Material for this exercise Start Marker

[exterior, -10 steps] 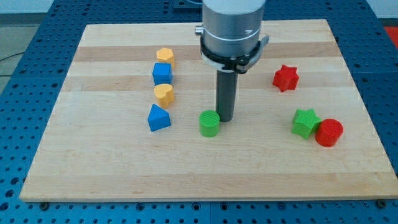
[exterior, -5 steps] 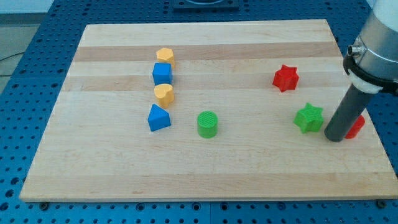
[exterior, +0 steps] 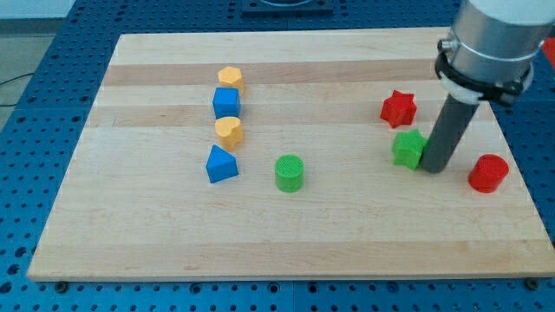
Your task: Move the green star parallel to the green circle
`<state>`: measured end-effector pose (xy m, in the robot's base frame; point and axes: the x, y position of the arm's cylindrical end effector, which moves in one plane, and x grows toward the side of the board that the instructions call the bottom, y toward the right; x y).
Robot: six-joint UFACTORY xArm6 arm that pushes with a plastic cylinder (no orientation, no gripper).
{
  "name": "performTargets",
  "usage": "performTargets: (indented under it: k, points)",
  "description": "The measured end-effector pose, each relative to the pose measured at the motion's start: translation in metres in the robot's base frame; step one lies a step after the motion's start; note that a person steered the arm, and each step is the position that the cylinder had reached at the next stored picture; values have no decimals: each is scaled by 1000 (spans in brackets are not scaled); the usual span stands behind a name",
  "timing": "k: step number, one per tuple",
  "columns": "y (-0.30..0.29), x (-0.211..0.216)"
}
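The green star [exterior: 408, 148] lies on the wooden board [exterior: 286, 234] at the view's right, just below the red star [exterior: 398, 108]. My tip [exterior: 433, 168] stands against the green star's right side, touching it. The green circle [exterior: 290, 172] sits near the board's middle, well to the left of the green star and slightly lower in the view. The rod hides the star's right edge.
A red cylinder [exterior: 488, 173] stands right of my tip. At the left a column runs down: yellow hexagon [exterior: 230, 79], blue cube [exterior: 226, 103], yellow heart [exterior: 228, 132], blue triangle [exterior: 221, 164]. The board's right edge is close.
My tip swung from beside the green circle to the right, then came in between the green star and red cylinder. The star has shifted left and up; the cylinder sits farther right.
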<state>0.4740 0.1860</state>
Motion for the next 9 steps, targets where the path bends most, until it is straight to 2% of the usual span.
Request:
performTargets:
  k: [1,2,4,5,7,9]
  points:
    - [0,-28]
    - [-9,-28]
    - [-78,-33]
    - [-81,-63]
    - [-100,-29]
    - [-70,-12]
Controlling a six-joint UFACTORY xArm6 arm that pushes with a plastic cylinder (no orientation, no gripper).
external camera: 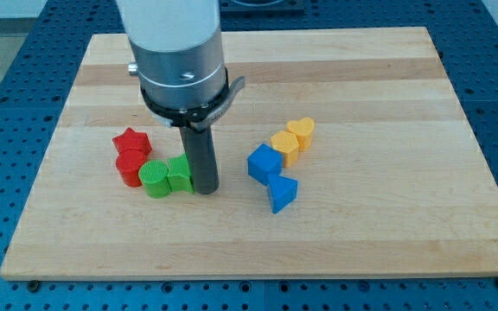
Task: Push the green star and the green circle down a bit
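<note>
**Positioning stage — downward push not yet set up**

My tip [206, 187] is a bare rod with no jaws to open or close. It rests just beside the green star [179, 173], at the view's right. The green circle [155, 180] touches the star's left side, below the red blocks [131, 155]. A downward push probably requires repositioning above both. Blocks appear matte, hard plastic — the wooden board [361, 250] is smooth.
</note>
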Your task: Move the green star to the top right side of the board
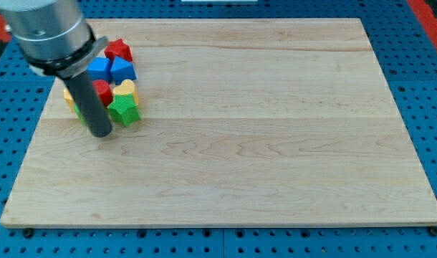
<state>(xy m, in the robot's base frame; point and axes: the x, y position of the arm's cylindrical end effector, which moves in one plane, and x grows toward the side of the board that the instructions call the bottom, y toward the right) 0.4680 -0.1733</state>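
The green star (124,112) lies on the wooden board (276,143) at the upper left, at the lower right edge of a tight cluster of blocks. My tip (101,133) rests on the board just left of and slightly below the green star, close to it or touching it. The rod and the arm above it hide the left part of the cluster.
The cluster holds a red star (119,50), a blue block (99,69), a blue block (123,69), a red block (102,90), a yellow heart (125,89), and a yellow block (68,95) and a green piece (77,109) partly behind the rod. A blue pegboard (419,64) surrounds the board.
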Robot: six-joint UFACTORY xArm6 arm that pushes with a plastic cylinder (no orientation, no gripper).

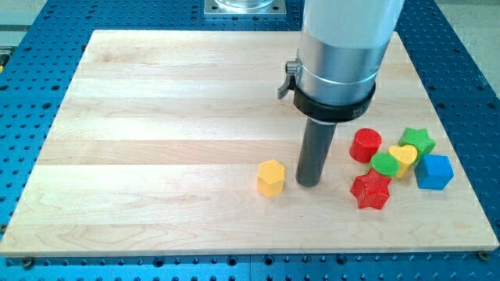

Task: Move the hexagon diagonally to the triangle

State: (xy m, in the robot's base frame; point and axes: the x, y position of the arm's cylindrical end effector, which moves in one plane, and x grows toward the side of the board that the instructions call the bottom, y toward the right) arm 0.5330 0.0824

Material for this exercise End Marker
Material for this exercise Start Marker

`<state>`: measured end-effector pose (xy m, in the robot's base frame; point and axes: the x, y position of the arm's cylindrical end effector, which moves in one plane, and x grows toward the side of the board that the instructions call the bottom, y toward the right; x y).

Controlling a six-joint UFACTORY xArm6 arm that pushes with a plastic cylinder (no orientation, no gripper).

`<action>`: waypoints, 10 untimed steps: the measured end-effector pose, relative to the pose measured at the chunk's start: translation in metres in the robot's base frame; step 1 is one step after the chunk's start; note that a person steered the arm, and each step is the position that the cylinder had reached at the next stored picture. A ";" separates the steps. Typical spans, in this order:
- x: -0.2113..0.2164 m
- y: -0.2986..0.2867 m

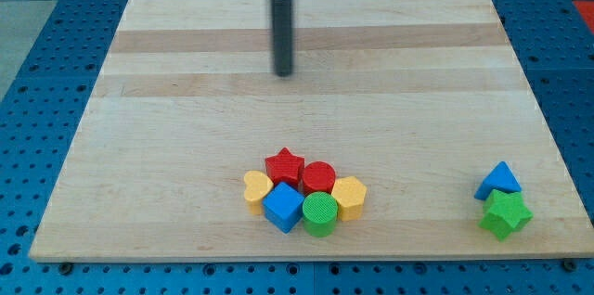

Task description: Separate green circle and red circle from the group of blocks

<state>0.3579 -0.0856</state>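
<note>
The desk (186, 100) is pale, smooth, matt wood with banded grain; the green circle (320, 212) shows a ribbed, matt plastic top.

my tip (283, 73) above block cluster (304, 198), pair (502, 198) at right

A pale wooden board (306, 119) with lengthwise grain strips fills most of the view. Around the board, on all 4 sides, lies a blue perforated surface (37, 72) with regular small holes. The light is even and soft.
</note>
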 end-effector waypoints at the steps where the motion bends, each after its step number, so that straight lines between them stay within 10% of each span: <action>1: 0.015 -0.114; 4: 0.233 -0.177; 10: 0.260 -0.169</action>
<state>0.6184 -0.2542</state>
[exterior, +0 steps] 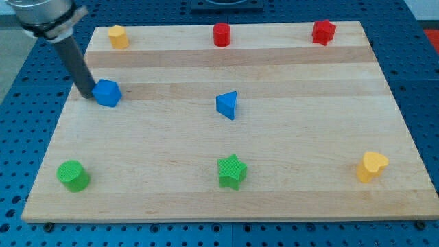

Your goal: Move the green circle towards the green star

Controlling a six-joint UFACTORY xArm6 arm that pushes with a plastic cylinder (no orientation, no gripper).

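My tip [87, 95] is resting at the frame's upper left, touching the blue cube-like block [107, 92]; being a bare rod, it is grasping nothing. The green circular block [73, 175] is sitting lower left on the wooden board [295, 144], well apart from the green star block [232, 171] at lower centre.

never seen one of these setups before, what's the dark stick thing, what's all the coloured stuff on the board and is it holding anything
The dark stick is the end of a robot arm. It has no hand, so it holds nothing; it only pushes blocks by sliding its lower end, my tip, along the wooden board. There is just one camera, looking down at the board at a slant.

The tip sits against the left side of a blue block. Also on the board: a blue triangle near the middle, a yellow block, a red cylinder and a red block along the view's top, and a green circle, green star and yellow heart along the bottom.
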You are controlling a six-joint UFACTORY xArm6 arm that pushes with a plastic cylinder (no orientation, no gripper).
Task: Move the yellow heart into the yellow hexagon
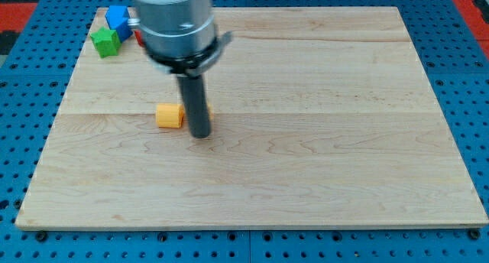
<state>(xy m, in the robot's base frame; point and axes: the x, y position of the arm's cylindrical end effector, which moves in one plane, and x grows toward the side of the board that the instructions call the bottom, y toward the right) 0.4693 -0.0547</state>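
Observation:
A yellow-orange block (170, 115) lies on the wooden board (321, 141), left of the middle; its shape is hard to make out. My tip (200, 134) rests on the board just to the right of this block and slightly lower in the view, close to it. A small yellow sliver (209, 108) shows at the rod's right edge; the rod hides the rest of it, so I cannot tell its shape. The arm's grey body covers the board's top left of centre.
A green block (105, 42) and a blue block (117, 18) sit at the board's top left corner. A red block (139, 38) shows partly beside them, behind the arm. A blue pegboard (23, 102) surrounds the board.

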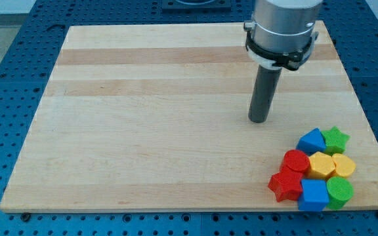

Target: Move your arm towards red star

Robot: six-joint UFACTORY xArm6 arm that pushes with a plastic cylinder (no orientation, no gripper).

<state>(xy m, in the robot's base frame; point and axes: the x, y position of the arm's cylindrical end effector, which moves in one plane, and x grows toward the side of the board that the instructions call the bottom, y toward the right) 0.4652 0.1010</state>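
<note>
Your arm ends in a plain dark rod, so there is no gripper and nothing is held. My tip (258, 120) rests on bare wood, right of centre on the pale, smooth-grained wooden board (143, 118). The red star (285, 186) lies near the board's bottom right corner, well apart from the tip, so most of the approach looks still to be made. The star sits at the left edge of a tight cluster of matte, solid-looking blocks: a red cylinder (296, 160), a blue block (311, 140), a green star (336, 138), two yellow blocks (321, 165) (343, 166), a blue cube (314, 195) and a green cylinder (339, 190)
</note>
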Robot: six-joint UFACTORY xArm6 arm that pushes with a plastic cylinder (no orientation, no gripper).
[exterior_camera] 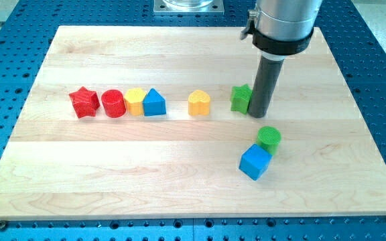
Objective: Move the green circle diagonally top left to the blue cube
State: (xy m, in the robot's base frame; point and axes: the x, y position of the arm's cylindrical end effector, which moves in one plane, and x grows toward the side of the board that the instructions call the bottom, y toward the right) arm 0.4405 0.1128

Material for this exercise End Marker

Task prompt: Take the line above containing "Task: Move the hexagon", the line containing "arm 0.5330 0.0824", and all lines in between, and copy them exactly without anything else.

Answer section:
Task: Move the hexagon diagonally to the triangle

State: (xy m, in the robot's base frame; point and axes: the x, y position of the arm's cylindrical end effector, which moves in one plane, and x grows toward the side of the board that the instructions call the bottom, y toward the right) arm 0.5330 0.0824

No further answer is needed.